E assim foi. Mais uma época antecipada pela pré-eliminatória na Liga dos Campeões, mais um arranque forte suportado em índices físicos precocemente adquiridos a alimentar a ilusão, mais um abanão futebolístico e emocional logo à primeira derrota - com o Portimonense como na época anterior com o Boavista – e sempre um futebol inconstante, sem que se percebesse um rumo tático coerente. Descontada a entrada meritória na fase de grupos da Champions, foi quase só mais do mesmo, mesmo num plantel mais amplo e mais jogadores de perfil atlético. Suspeito, ninguém mo disse, que há-de ter sido a única fragilidade descoberta internamente, a de que faltava músculo. E assim se acrescentaram quilos e centímetros, ou então homens de “intensidade e rapidez”: Lázaro, Gil Dias, Radonjic, Meité, Yaremchuk, mais a aposta em Morato e o resgate de Gedson, ao mesmo tempo que jogadores de talento foram despachados ou desvalorizados: Waldschmidt, Pedrinho, Pizzi, Taarabt. Falhou o diagnóstico e, como sempre quando assim é, a terapêutica também.
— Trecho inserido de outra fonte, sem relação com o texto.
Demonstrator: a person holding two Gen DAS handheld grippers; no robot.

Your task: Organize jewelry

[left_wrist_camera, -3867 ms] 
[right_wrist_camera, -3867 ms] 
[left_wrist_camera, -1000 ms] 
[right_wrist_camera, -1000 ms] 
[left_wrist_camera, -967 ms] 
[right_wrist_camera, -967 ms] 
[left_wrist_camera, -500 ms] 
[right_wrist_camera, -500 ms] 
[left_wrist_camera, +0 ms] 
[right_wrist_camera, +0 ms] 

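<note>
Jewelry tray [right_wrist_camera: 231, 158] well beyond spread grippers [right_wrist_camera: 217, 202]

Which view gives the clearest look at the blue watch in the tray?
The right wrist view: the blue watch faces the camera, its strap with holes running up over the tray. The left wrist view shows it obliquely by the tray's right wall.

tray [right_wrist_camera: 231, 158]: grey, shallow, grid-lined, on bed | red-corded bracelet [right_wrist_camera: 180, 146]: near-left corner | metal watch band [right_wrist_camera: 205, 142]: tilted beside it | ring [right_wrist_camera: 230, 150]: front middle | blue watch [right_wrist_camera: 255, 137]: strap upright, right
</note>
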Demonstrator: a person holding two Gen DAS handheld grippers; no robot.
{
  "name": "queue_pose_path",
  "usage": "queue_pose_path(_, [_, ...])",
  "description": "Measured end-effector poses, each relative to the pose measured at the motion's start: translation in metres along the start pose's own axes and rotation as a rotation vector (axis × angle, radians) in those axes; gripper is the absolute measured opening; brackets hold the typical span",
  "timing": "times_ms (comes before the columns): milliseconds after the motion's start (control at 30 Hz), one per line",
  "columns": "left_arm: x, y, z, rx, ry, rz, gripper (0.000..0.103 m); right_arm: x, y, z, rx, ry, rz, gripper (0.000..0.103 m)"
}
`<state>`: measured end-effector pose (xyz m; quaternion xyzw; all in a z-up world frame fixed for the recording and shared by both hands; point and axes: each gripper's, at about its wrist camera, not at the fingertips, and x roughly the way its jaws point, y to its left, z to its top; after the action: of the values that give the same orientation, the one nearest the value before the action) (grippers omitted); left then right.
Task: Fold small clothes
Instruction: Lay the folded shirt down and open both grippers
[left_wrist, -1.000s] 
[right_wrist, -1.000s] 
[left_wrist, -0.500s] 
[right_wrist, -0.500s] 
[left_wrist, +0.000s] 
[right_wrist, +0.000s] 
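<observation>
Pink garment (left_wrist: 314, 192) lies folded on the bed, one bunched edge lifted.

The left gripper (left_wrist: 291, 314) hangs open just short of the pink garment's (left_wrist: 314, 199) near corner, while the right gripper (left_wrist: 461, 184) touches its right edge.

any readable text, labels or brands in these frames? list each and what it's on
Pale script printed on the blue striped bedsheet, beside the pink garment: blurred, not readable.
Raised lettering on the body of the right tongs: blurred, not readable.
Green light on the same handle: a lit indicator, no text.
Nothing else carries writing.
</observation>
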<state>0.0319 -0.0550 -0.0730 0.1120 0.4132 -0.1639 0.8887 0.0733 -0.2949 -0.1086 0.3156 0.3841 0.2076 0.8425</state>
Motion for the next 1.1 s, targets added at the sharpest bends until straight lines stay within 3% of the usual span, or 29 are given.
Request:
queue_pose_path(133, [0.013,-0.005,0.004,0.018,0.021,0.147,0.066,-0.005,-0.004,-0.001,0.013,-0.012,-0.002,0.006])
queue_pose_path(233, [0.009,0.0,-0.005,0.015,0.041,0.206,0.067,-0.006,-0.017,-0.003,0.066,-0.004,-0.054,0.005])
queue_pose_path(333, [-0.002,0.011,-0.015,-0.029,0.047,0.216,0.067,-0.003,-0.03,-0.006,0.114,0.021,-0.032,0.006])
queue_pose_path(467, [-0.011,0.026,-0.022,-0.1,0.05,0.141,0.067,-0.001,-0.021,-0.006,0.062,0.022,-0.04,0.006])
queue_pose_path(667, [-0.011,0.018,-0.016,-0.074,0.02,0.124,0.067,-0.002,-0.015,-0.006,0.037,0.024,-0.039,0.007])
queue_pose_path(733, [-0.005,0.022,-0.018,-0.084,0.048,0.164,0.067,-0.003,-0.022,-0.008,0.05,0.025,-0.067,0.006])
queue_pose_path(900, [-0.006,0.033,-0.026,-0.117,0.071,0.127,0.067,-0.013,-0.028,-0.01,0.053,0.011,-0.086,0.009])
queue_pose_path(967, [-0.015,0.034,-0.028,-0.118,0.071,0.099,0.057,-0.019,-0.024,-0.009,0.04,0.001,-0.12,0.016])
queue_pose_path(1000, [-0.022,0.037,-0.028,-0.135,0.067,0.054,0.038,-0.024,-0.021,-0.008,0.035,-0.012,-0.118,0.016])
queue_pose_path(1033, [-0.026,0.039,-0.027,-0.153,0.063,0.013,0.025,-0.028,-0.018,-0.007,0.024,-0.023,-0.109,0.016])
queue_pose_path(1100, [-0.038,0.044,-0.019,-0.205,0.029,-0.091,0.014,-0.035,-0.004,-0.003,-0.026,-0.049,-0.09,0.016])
A equipa viveu numa esquizofrenia tática. Os jogadores que mais criam jogo, desde logo João Mário (como Taarabt) e Weigl mas também Grimaldo, não encontravam quem lhes desse sequência às ideias, ao mesmo tempo que a falta de robustez defensiva continuava a expô-los em excesso numa equipa obcecada em aceleração e, também por isso, incapaz de evitar perdas de bola sucessivas. Contra adversários que assumem risco mas que não exibem grande segurança defensiva – Barcelona, Braga, Marítimo – viu-se o melhor Benfica, num jogo vertiginoso em que Rafa e Darwin se tornam particularmente eficazes. Nos outros jogos ou pouco se viu, contra equipas menores, ou foi o descalabro, como frente a Bayern, Sporting e FC Porto. A equipa foi sempre elementar em termos de processo ofensivo, dependente de iniciativas individuais, e sem que Jorge Jesus conseguisse sequer dotá-la da segurança defensiva que era uma das suas imagens de marca. Agarrado a um reforço inexplicável de marcações individuais, deixou de defender bem com poucos para passar a defender mal com muitos. E assim foi, de ilusão e desilusão até à derrota final, a da Taça, no Dragão. O último jogo de Jesus como treinador do Benfica foi ilustrativo de como a equipa nem era eficaz com bola nem competente com ela. E percebe-se agora, em definitivo, que os jogadores há muito tinham deixado de acreditar no caminho proposto. Ou seja, o destino estava traçado, muito antes de os dirigentes do Flamengo terem chegado a Lisboa, sem embargo de tudo o que aconteceu a seguir."